Her relationship with the paparazzi is necessarily complex—they ensure her fame and plaster her picture across the covers of countless magazines and TV shows, but they also congregate in swarming herds wherever she goes, often resulting in traffic accidents and (to say the least) profound frustration and irritation on the part of Ms. Spears.
I’m dismayed by the gleeful, cyclical coverage of each subsequent Britney Breakdown—as if she were any more than mortal, or any less susceptible to the unrelenting harassment of the paparazzi.
It is impossible to fathom living—or raising children—in the constant glare of flashbulbs and the weight of unreasonable expectations that accompany stardom.
I’ve never met Britney Spears, and I’m certain I never will—but the overwhelming impression I get from her is one of abject misery. It’s difficult to lead a meaningful life in the afterglow of teenage pop stardom and the immersive media coverage it entails.

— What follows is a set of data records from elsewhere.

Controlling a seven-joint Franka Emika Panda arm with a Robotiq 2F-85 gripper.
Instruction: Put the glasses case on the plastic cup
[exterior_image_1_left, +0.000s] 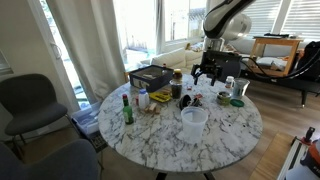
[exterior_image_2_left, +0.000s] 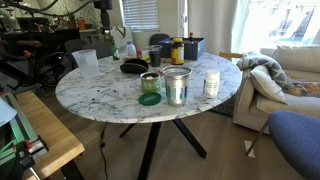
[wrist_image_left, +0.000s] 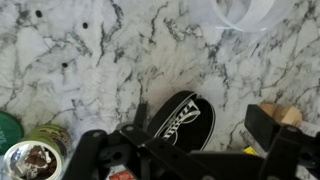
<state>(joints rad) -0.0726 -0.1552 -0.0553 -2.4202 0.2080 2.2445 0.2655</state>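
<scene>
The black oblong glasses case (wrist_image_left: 182, 120), with a white glasses logo on its lid, lies flat on the marble table. It also shows in both exterior views (exterior_image_1_left: 186, 101) (exterior_image_2_left: 134, 67). The translucent plastic cup (exterior_image_1_left: 193, 120) stands upright and empty near the table edge. It shows in the other exterior view (exterior_image_2_left: 85, 59), and its rim shows at the top of the wrist view (wrist_image_left: 245, 12). My gripper (wrist_image_left: 175, 138) is open and empty, hovering above the case with a finger on either side. In an exterior view the gripper (exterior_image_1_left: 206, 72) hangs above the table.
A green bottle (exterior_image_1_left: 127, 110) and a dark rectangular box (exterior_image_1_left: 150, 75) stand on the table. A metal tin (exterior_image_2_left: 176, 85), a green lid (exterior_image_2_left: 149, 99) and a white jar (exterior_image_2_left: 211, 83) stand near one edge. An open can (wrist_image_left: 30, 160) sits beside the gripper.
</scene>
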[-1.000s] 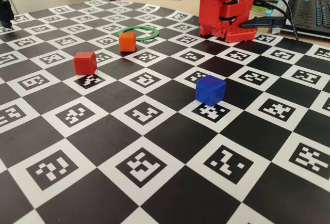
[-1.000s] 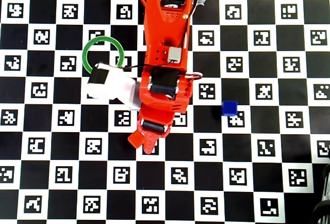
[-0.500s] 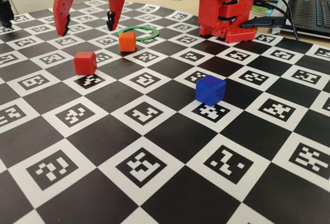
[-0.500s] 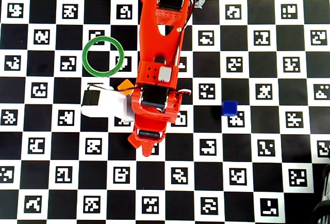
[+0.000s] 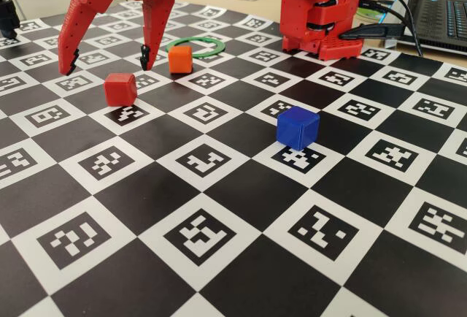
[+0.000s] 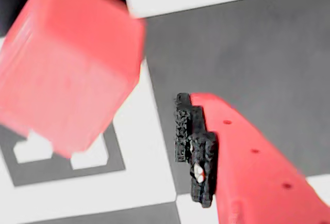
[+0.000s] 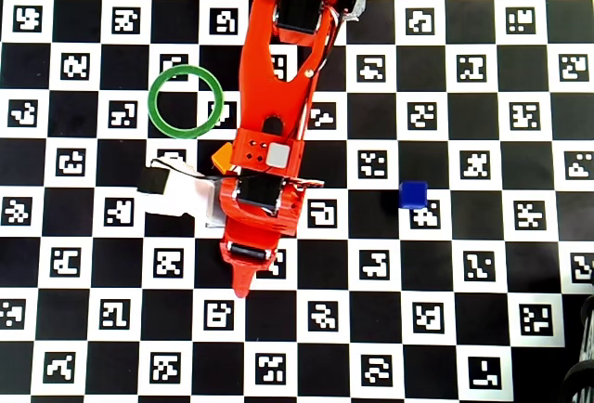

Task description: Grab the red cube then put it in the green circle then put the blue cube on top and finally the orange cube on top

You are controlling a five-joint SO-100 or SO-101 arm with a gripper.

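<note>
The red cube [image 5: 120, 88] rests on the checkered board, left of centre in the fixed view. My gripper [image 5: 107, 67] hangs open just above and behind it, one fingertip on each side. In the wrist view the red cube [image 6: 67, 69] fills the upper left, blurred, apart from one black finger pad [image 6: 196, 146]. The arm [image 7: 278, 134] hides the red cube in the overhead view. The orange cube [image 5: 179, 59] stands in front of the flat green circle [image 5: 195, 45], outside it. The blue cube [image 5: 298, 128] sits alone to the right, also blue cube [image 7: 412, 195] overhead.
The arm's red base [image 5: 321, 10] stands at the board's far edge with cables beside it. A laptop [image 5: 445, 17] is at the back right and a black object [image 5: 7, 14] at the far left. The green circle [image 7: 152, 106] is empty overhead, the orange cube [image 7: 221, 154] just below it.
The open gripper has come down and nearer to the red cube, from the top of the fixed view to just above it. The cubes and ring have not moved.
</note>
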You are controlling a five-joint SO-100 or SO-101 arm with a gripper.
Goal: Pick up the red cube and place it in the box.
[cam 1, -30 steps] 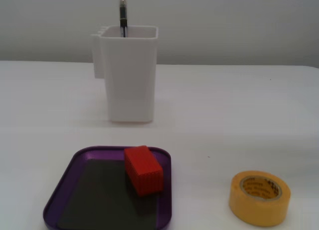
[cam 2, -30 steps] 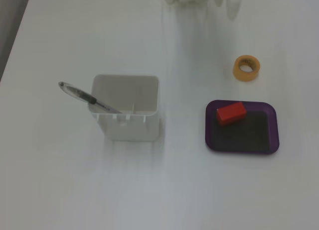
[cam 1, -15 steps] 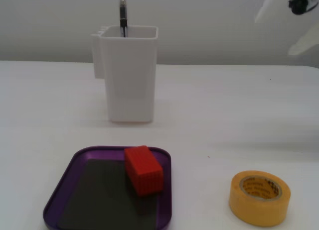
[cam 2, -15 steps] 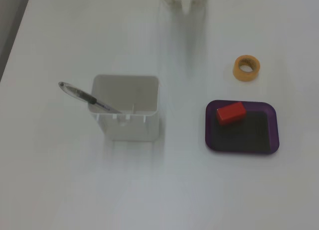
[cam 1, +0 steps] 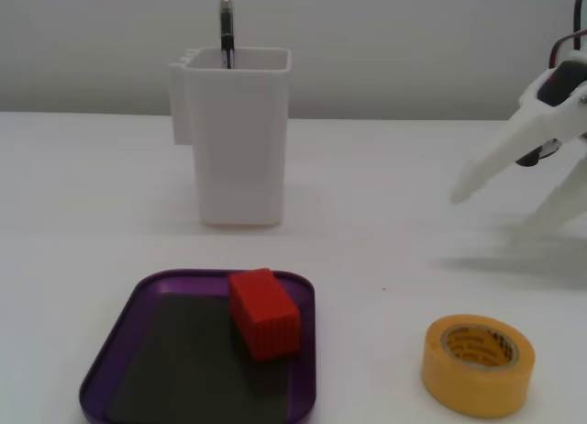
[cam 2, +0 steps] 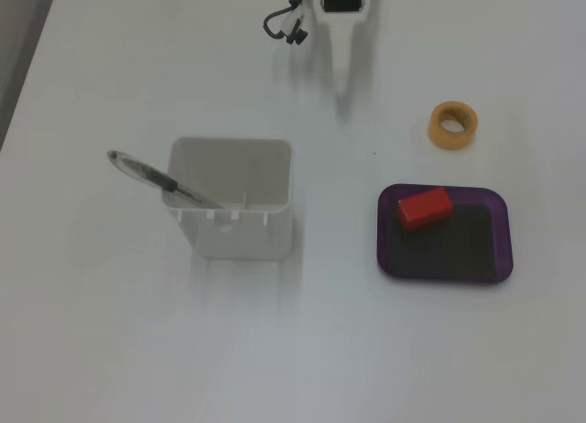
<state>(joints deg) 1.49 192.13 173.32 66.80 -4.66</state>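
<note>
The red cube (cam 1: 264, 312) lies inside the purple box (cam 1: 103, 369), on its dark floor close to one rim. Seen from above, the cube (cam 2: 425, 207) sits in the upper left corner of the box (cam 2: 505, 258). My white gripper (cam 1: 500, 211) is at the right edge of a fixed view, well away from the box and low over the table, with its two fingers spread apart and nothing between them. From above the gripper (cam 2: 341, 80) points down from the top edge.
A tall white container (cam 1: 240, 139) holding a pen (cam 2: 156, 176) stands behind the box. A yellow tape roll (cam 1: 478, 363) lies to the right of the box, between it and the arm; it also shows from above (cam 2: 453, 124).
</note>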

I remember thinking the same thing about Anna Nicole Smith before her untimely death. And if the current trend prevails, it’s not unreasonable to think that Britney’s life might end just as disastrously.
My plea to the cable news networks and entertainment media would be this: leave Britney alone. Not only are the idle goings-on of celebrities’ lives not news, but immersive siege-like coverage of their every move is destructive to their well-being.